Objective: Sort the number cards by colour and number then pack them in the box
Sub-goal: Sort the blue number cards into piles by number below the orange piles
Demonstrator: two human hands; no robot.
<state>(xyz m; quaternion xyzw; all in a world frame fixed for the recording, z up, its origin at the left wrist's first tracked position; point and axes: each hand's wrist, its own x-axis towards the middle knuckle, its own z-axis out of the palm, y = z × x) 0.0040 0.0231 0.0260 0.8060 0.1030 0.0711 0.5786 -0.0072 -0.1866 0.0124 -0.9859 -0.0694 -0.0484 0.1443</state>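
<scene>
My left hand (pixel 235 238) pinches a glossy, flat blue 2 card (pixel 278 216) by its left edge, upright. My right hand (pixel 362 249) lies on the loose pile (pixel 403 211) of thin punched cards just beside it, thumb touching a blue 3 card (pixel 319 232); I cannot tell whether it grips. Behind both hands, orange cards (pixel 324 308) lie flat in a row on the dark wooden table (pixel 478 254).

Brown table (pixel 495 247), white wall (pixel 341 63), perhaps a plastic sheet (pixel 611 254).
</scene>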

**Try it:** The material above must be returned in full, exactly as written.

**Solution:**
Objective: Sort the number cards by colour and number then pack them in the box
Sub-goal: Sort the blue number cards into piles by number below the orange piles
Demonstrator: two human hands; no robot.
<state>(xyz m; quaternion xyzw; all in a world frame fixed for the recording, z up, its origin at the left wrist's first tracked position; point and axes: each hand's wrist, its own x-axis towards the middle knuckle, its own z-axis out of the palm, y = z × x) 0.0040 0.0231 0.0260 0.8060 0.1030 0.0711 0.5786 -0.0072 -0.1866 0.0124 -0.9859 -0.0694 -0.0484 0.1443</state>
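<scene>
My left hand (pixel 235 238) pinches a glossy, flat blue 2 card (pixel 278 216) by its left edge, upright. My right hand (pixel 362 249) lies on the loose pile (pixel 403 211) of thin punched cards just beside it, thumb touching a blue 3 card (pixel 319 232); I cannot tell whether it grips. Behind both hands, orange cards (pixel 324 308) lie flat in a row on the dark wooden table (pixel 478 254).

Brown table (pixel 495 247), white wall (pixel 341 63), perhaps a plastic sheet (pixel 611 254).
</scene>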

The output returned above is complete.